Your instructions: Look through the listing below, find every line with the string "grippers", and copy it.

Supplied material:
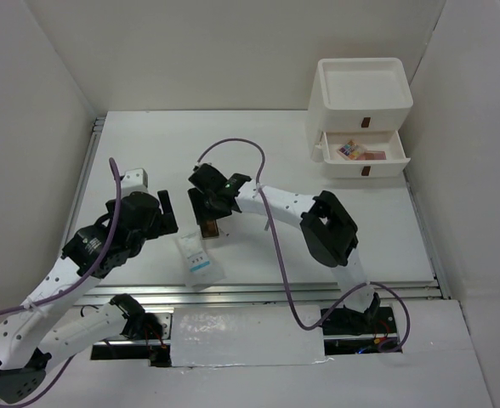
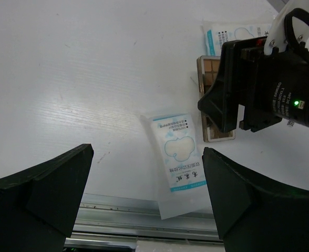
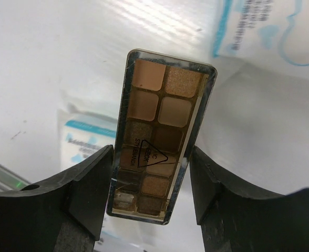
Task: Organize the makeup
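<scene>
right gripper (image 3: 152, 157) clamped on the brown eyeshadow palette (image 3: 162, 100), one finger against each long edge at its near end. can't tell if it's lifted off the table (image 1: 335, 229). palette is mid-table, between two white-and-blue sachets: front sachet (image 2: 178, 155) by the near edge, second sachet (image 2: 233, 32) just beyond, partly hidden. left gripper (image 2: 148, 152) spread wide, holding nothing, hovering near the front sachet. white drawer unit (image 1: 365, 93) in the far right corner, lower drawer (image 1: 394, 157) pulled out, small colourful items inside.
</scene>
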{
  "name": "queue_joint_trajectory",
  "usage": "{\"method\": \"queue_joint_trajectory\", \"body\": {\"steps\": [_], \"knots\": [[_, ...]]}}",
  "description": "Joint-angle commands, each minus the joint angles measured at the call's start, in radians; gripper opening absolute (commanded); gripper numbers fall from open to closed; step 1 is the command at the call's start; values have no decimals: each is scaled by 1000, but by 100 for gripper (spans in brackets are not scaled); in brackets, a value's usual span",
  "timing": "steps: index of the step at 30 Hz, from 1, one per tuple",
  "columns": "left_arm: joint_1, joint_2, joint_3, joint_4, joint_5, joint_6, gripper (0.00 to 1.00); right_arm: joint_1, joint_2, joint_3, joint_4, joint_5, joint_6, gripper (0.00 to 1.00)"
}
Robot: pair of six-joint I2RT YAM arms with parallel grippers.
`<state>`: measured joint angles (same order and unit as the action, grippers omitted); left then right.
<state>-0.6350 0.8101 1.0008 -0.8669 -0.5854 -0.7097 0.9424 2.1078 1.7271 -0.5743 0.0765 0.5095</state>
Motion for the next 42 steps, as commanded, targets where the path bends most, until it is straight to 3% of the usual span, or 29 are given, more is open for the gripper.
{"method": "queue_joint_trajectory", "body": {"steps": [1,6,9,16,23,26,28,34,37,42], "knots": [[6,8,12,23,-4,10,99,-20,-35,36,-19,49,-31,40],[9,11,15,23,-4,12,99,-105,-170,-12,-12,49,-38,40],[9,8,13,22,-4,12,99,-217,-273,-104,7,40,-37,40],[11,-14,13,19,-10,10,99,-650,-531,-309,117,5,32,41],[17,-26,12,17,-13,9,99,-919,-716,-463,310,34,213,44],[17,-32,9,17,-10,6,99,-1075,-721,-520,419,-36,357,44],[18,-34,7,22,-5,9,99,-1111,-694,-514,481,-61,398,44],[17,-35,5,25,4,12,99,-1186,-531,-380,419,-58,491,46],[18,-42,4,29,7,15,99,-1200,-476,-342,426,-63,503,58],[18,-38,5,29,12,19,99,-1202,-390,-224,364,-121,457,87]]}}
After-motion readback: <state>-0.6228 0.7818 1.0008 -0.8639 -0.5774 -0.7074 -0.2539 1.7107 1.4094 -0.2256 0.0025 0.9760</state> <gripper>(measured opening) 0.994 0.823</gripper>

Result:
Robot: pair of six-joint I2RT YAM arms with parallel grippers.
`<state>`: measured joint angles (same order and unit as the action, grippers omitted); left then right.

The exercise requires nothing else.